#### [Exercise]
Starting at the line that contains "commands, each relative" and ending at the line that contains "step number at", the lines below are to be given again exactly, with nothing added.

#### [Given information]
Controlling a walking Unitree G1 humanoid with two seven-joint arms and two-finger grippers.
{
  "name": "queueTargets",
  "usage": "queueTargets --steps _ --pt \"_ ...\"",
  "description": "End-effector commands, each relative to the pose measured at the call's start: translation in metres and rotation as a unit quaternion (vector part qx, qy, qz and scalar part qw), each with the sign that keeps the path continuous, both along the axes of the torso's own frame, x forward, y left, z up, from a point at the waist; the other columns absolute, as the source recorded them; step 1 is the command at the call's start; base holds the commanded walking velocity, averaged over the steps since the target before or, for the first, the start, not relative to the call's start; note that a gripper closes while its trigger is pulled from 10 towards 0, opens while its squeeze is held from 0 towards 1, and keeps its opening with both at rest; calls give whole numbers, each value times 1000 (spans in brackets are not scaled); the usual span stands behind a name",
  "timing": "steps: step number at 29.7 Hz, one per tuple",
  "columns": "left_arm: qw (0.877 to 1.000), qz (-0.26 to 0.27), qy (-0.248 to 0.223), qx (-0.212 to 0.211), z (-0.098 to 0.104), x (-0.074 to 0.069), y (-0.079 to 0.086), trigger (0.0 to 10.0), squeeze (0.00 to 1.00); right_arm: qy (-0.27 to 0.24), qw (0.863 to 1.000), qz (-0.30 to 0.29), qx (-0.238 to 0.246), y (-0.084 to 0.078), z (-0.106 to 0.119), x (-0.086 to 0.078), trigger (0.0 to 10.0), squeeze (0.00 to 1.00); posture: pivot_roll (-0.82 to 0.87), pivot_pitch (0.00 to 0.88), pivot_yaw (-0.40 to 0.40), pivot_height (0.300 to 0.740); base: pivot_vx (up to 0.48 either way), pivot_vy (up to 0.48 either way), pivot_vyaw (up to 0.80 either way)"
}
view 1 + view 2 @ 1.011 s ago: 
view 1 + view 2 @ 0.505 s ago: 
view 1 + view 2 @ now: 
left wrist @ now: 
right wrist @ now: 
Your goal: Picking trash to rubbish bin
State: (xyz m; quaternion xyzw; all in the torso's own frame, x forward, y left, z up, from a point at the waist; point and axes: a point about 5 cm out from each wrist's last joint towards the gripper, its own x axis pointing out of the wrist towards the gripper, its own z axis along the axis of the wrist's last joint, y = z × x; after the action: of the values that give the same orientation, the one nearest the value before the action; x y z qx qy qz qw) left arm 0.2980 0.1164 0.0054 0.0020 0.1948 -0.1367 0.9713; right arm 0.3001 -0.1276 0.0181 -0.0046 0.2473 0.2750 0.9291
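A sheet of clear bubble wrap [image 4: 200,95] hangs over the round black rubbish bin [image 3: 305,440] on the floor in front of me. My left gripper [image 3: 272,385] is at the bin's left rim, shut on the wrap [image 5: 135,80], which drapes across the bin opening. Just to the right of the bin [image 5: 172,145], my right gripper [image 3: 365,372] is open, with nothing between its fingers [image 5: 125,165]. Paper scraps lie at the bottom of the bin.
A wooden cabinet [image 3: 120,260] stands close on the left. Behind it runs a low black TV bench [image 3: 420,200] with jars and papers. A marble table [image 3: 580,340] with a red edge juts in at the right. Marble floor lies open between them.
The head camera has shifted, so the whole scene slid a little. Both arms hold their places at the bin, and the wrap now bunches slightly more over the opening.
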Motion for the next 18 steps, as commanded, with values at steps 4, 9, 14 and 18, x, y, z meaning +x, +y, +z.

#### [Output of the exercise]
  "description": "End-effector commands, each relative to the pose measured at the call's start: translation in metres and rotation as a unit quaternion (vector part qx, qy, qz and scalar part qw), each with the sign that keeps the path continuous, both along the axes of the torso's own frame, x forward, y left, z up, from a point at the waist; the other columns absolute, as the source recorded them; step 1 is the command at the call's start; base holds the commanded walking velocity, averaged over the steps since the target before or, for the first, the start, not relative to the call's start; note that a gripper closes while its trigger is pulled from 10 towards 0, opens while its squeeze is held from 0 towards 1, and keeps its opening with both at rest; calls give whole numbers, each value times 1000 (spans in brackets are not scaled); the usual span stands behind a name",
  "timing": "steps: step number at 29.7 Hz, one per tuple",

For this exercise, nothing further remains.